Arguing (with myself) that 'Sitting alone in a pub at 11am would be sad.' And then buying a bottle to take home. (Not two, I could have got two for only slightly more, because 'You'll drink both of them')
Going to meet my friends in a pub before a party, seeing they weren't there and realising that if I stayed in the pub on my own, I wouldn't get to the party because I'd just keep drinking.

soberbrooke 07-26-2012 04:41 AM

I blacked out the first time I drank, so I have been an alcoholic since the very first drink. It must have been when I 12. I snuck behind my parents bar and started sipping on Amaretto. I then had to go to gymnastics, and I remember falling off the beam, but nothing else.
I quit drinking after the last time I had a blackout, I was 41. That is a long time of drinking and a long time of hurts.

Tendencies 07-26-2012 12:51 PM

I can relate to each post here.

gincognito 07-26-2012 12:55 PM

When pulling up to the bottle return place with a car full of empties counted as a good deed. The homeless people were going to have a good day since I couldn't be bother to redeem the bottles myself :p

mecanix 07-26-2012 01:12 PM

*Wondering if 2x2ltr bottles of whiskey was enough for two of us for the two days the supermarkets shut for bank holidays at christmass .

hypochondriac 07-26-2012 01:21 PM

In retrospect I think I must have known all along, but just chose to ignore it :lala

The first time I drank I stole some beer and hid it (aged 12).

I used to steal bits of alcohol from my parents drinks cabinet and hide it under my bed.

Every time I went out I always ended up so much drunker than all my friends until an embarrassing incident aged 17 and I started being really careful.

After college I noticed that most people didn't drink like me so I started to hide it.

Having 2 bottles of gin, one which I kept under the sink to top the other one up so that people who came round regularly didn't notice how quickly I got through it.

Preferring to drink alone so that I could drink properly.

I actually stopped recycling because I couldn't bare to face the empties.

Limiting the amount of booze I would buy because I knew that if I had it in I would drink it all.

After months of really bizarre migraines I finally got some medication on prescription. When I picked it up from the pharmacist I asked if I could drink on these...The pharmacist looked really confused and said she couldn't understand why I'd want to.
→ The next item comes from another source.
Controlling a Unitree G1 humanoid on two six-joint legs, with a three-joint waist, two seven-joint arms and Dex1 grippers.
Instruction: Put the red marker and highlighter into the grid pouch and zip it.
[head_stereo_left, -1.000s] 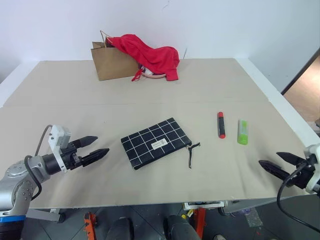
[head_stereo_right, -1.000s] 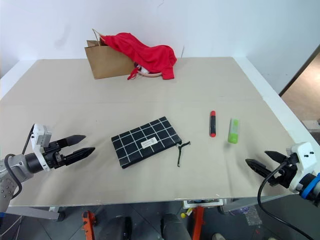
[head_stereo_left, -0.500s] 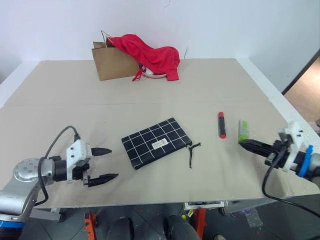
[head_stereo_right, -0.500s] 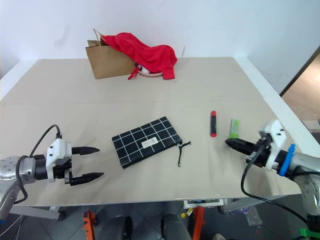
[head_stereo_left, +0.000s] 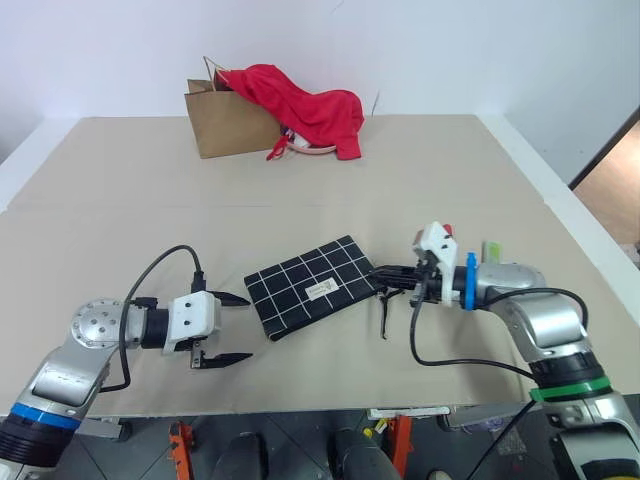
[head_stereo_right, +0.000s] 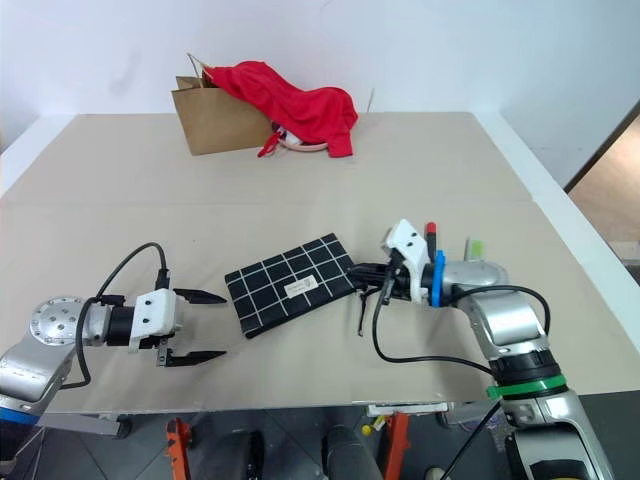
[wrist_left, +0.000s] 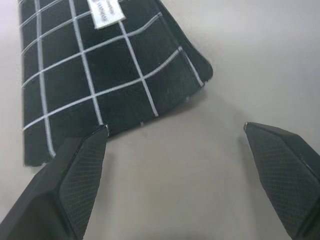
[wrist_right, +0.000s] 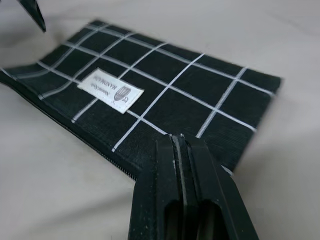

After being told by a medical professional that I should stop drinking entirely, I continued to drink for months (maybe it was a year...)

I'm sure I could think of more signs...

Zebra1275 07-26-2012 01:24 PM

About 20 years before I actually quit.

desertsong 07-26-2012 01:37 PM

1. When I couldn't get out of bed in the morning without having a shot or two first to stop the sweats and the shakes. I might throw them right back up but kept trying until they stayed down.

2. When I became virtually housebound because I was so out of it I couldn't drive or go anywhere.

3. When my oldest son told me he was ashamed of me.

4. When I continually injured myself (sometimes badly) from falling down stairs, walking into furniture, almost falling through a plate glass window ...

5. When I couldn't get drunk anymore but couldn't get sober either ... life was just a strange, unreal fog ...

6. When my liver and kidneys started to hurt ...

7. When I got the dry heaves every morning ...

8. When I had to cancel important meetings, events, etc. because I was either hungover, withdrawing, or still drunk from the night before.

9. When I realized that, since my husband is also an active alcoholic, my kids basically had no parents to look out for them.

10. When I realized that my life was going to consist of the couch and the TV for the rest of whatever days I had left if I continued on that path.

Life is so much better sober. Life as a drunk is really no life at all.